Memang, apalah artinya sebuah ijazah? Persoalannya, keberadaan ijazah terkait dengan masalah yang fundamental bagi pejabat negara. Ada masalah kebohongan yang dibangun secara sistematis, apalagi menelan korban. Inilah ketidakadilan yang harus digugat secara tuntas. Tapi, keinginan suci itu justru dihadapi oleh kekuatan premanisme politik, berbaju coklat, formal dan digaji negara (rakyat).
Anehnya, premanisme politik itu pun merambah perguruan tinggi kebanggaan. Pejabat formalnya tetap kukuh “meyakini” keberadaan ijazah itu secara a priori, tanpa mau menelusuri data pemiliki ijazah secara algoritmatik. Sudah gelap mata. Mienimbulkan tanda tanya, why they did it? Adakah “sesuatu” yang mengalir seperti yang disinyalir BPK beberapa waktu lalu? Bukanlah tak mungkin.
Kembali ke “baju coklat”, di antara mereka menjadi mitra strategis bagi kepentingan neokolonialis oligarki. Dalam beberapa kasus seperti di wilayah Rempang (Riua), Pantai Indah Kapuk I dan II, mereka bukan hanya menjadi “centeng”, tapi juga menjadi intimidator bahkan algojo bagi rakyat, baik sebagai pemilik sah lahan, atau kalangan yang membela rakyat atas nama hak asasi manusia.
Kita perlu mencatat, manakala premanisme politik kian mengkristal dalam institusi penegak hukum, maka negeri ini sejatinya tak ada lagi hukum. Yang berlaku hukum rimba. Siapa yang kuat itulah sang raja, penentu kehendak. Lalu, untuk apa institusi kepolisian jika rakyat tak terlindungi dan tak terayomi lagi? Sungguh menyedihkan. Potret kelam ini sesungguhnya mencederai teman-teman sejawatnya yang tergolong bersih, taat hukum sesuai tugas selaku insan Bhayangkara.
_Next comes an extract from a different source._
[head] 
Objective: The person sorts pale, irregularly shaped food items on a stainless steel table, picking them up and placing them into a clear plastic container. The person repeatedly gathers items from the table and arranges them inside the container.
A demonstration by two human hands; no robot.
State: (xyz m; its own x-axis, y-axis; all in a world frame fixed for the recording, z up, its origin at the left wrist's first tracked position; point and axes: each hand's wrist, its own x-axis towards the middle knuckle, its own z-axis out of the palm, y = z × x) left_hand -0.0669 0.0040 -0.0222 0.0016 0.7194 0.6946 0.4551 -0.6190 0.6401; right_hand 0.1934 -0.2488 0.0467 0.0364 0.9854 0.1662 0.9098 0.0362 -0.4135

Kita perlu merenung, jika pramanisme politik dipertahankan, maka sistem pemerintahan tak akan pernah sejalan dengan konstitusi, bahkan tujuan adanya sebuah negara merdeka. Sementara, manakala premanisme politik kian menjangkiti parlemen, keberadaannya hanyalah menjadi “stempel” kepentingan penguasa. Dan sikap politik parlemen seperti ini tak lepas dari sikap pimpinan partai politik yang “mbalelo” dari tujuan berpartai politik. Partai politik yang ada bukan lagi menjalankan pilar demokrasi, tapi justru menjadi perusak parah.
Akhirnya, tidaklah berlebihan jika muncul pesimisme, jika premanisme politik kian menjadi budaya politik kekuasaan, Indonesia tak lama lagi akan punah, seperti yang disinyalir dua novelis (Peter Waren Singer dan August Cole) dalam novelnya (Ghost Fleet). Tinggal sebuah nama, tanpa bentuk. Menjadi puing-puing sejarah, bahwa Indonesia pernah ada. Itukah takdir Indonesia?